Institute for Chemical Epigenetics, Department of Chemistry, Ludwig Maximilian University Munich, Würmtalstrasse 201, Munich, Germany

cAzadC is a carbocyclic analogue of 5-Aza-2′-deoxycytidine (AzadC, also known as Decitabine) – an epigenetic anti-cancer drug used in clinics as a cytostatic agent against myelodysplastic syndromes (MDS) and acute myeloid leukaemia (AML). Decitabine is integrated into DNA during replication due to its structural similarity to deoxycytidine and inhibits DNA methyltransferases such as DNMT1. This results in global hypomethylation which influences the epigenetic regulation of gene expression. The main disadvantage of this nucleoside drug is its strong side effects which limit the application in chemotherapy.  The pre-clinical studies show that the carbocyclic AzadC (cAzadC or Carbacitabine) has lower toxicity than the parent compound AzadC. To further decrease the off-target effects of the drug, selective delivery to the cells of interest is required. In this work, we present how aptamers could be used as carriers for selective delivery of nucleoside drugs such as cAzadC to cancer cells. One of the promising candidates is the aptamer Sgc8c which targets PTK7 receptors. These receptors are overexpressed in certain types of cancer cells such as lung cancer, leukaemia and neuroblastoma. In the course of this work, we demonstrate successful enzymatic incorporation of cAzadC into the aptamer chain, forming an aptamer-cAzadC-conjugate. Our results show promising features in oligonucleotides as drug delivery agents.

Novel Approaches to the Cytosolic Penetration of a Proprietary Antiviral Peptide (AVP)
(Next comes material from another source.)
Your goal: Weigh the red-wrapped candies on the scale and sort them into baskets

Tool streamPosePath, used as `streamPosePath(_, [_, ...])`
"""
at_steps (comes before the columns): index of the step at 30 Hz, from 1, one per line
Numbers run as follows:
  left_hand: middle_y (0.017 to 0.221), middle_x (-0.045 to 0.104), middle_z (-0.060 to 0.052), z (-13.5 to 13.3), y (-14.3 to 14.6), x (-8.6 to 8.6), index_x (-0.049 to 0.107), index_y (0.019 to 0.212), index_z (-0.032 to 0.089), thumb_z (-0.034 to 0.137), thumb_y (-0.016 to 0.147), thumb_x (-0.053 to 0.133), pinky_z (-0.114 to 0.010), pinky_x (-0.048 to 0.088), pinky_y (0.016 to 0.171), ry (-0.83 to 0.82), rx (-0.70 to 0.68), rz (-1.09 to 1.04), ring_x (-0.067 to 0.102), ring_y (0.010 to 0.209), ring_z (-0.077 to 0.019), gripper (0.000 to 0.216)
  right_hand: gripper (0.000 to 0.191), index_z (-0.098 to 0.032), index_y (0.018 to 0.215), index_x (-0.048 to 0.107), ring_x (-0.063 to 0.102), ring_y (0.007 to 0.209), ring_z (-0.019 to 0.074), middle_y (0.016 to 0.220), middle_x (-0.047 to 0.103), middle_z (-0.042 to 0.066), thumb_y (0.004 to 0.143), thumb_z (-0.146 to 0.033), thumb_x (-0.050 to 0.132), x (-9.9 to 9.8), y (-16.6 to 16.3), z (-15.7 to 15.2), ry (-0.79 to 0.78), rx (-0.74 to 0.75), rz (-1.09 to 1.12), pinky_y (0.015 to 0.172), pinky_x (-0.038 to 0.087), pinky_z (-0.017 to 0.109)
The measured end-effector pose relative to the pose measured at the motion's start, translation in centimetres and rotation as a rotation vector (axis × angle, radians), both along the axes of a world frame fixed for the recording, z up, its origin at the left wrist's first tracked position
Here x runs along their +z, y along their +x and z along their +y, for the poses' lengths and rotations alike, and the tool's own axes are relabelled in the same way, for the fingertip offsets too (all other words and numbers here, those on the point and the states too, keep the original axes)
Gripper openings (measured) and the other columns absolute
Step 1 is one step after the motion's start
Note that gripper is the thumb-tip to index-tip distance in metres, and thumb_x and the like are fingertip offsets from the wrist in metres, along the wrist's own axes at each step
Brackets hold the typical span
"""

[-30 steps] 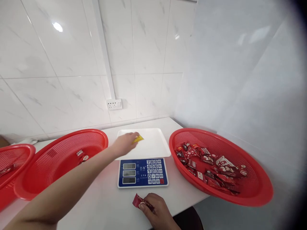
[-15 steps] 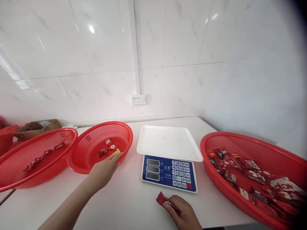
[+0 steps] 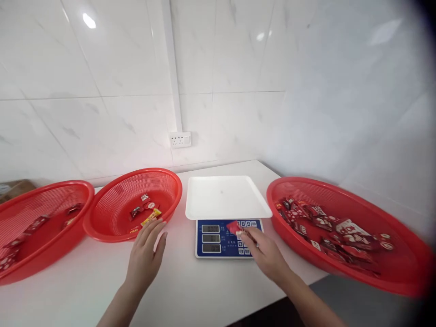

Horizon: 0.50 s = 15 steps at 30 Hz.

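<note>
My right hand (image 3: 267, 254) pinches a small red candy packet (image 3: 234, 226) above the blue keypad of the digital scale (image 3: 221, 247). The scale's white weighing tray (image 3: 223, 200) is bare. My left hand (image 3: 146, 254) is open at the near rim of the middle red basket (image 3: 90, 222), fingers stretched out and holding nothing. A yellow-wrapped candy (image 3: 151, 216) lies in that basket just beyond the fingertips, among several red-wrapped sweets (image 3: 136, 211).
To the right, a large red basket (image 3: 340, 193) holds many red candy packets (image 3: 354, 231). Another red basket (image 3: 51, 268) with a few wrapped sweets stands at the left, before a cardboard box (image 3: 17, 190). A tiled wall with a socket (image 3: 180, 140) rises behind the white table (image 3: 180, 290).
My left hand has drawn back from inside the middle basket, and the yellow candy lies there. My right hand has moved up over the scale keypad with the red packet. The view has turned right.
</note>
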<state>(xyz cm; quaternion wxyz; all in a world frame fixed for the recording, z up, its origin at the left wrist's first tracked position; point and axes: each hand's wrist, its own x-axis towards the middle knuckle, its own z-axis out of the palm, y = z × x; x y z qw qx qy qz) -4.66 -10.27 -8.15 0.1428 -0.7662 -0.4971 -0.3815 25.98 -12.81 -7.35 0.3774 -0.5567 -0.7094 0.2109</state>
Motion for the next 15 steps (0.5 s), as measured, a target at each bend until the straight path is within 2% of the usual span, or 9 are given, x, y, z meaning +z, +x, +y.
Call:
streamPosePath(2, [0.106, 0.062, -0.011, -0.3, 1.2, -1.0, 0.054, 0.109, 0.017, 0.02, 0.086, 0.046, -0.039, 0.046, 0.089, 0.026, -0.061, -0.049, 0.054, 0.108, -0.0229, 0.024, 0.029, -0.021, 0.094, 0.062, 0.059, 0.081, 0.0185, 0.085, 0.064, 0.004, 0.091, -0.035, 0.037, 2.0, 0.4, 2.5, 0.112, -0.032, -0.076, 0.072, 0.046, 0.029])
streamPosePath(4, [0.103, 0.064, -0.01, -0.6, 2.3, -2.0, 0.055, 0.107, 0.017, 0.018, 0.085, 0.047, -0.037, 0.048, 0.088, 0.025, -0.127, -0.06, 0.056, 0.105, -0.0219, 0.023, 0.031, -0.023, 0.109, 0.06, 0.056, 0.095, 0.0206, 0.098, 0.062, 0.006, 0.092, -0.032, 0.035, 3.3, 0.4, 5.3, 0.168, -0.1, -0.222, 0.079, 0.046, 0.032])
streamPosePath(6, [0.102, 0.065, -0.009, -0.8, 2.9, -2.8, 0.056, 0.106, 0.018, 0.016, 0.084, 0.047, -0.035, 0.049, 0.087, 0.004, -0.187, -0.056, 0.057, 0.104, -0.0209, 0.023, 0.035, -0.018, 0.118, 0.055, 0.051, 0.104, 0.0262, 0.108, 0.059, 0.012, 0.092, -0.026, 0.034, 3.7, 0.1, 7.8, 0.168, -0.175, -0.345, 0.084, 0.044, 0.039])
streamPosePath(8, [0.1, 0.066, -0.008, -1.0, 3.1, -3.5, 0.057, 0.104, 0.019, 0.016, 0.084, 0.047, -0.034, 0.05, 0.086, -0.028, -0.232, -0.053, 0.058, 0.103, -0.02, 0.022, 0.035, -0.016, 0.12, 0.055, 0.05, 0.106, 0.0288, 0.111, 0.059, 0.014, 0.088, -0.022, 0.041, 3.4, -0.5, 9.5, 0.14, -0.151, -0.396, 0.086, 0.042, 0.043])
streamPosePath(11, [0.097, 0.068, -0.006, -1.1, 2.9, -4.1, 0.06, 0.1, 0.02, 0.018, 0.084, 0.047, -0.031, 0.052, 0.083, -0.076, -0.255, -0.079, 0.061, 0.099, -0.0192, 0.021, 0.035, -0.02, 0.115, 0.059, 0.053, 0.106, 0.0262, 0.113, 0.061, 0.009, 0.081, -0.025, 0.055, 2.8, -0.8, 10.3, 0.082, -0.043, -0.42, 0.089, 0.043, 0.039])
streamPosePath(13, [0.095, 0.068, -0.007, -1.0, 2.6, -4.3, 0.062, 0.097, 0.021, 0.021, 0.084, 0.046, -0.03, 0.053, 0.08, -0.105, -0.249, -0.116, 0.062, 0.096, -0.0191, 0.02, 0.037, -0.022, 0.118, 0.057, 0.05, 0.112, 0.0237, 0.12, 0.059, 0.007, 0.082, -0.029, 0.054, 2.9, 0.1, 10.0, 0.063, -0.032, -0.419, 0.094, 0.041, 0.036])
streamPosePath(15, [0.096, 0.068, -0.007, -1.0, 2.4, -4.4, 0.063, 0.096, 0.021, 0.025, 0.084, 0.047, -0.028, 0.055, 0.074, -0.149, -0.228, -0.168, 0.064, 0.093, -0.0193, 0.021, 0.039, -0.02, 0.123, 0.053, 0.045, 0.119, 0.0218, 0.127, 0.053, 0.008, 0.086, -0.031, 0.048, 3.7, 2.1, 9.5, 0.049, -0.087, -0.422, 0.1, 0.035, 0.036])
Timothy Gomez¹, Natalie Youens¹, Joachim Bugert² and Simon C W Richardson¹

¹Exogenix Laboratory, University of Greenwich at Medway, Grenville Building, Central Avenue, Chatham, Kent, ME4 4TB, UK

²Bundeswehr Institute for Microbiology, Neuherbergstr. 11 80937 München Germany

There remain several rate limiting steps preventing the safe, efficient and reproducible delivery of large anti-viral molecules such as proteins (AVPs) to the cytosol. Previously protein architecture based upon attenuated anthrax toxin was characterised and found to be capable of delivering both antisense and siRNA molecules as well as custom peptides including LFn- diphtheria toxin a chain (DTA) into the cytosol where pharmacological activity was measured. Here a proprietary antiviral peptide (AVP) has been fused in frame with either an attenuated component of anthrax toxin (LFn) or attenuated Clostridium botulinum toxin A (aBoT) to target either somatic or neuronal viral diseases. Here we report our initial characterisations of two peptide delivery systems. After affinity enrichment the LFn fused AVP peptide was recorded at the predicted molecular weight after SDS-PAGE and Coomassie staining. It was predicted to be 42.4KDa and bands were observed at 40 and 80KDa presumably representing a dimer. The aBoT antiviral peptide was predicted to be expressed as a single hydrolysable chain of 115 KDa and bands were recorded at 75 and 37 KDa representing the aBoT heavy chain and the truncated (attenuated) light chain containing the AVP. These recombinant peptides displayed the immunological tags that would be predicted (LFn-AVP) displayed the predicted V5 and 6H epitopes and the aBoT variant only 6H. When incubated for 72h with HeLa cells, PA+LFn-AVP did not display any toxicity across all the parameters measured i.e., IC₅₀ > 250 µg/ml. Similarly, the aBoT-AVP did not display a measurable IC₅₀ below 250µg/ml when incubated for 72h with the human glioblastoma cell line U87-MG. In conclusion these two vehicles designed to deliver an AVP show promise and warrant further exploration.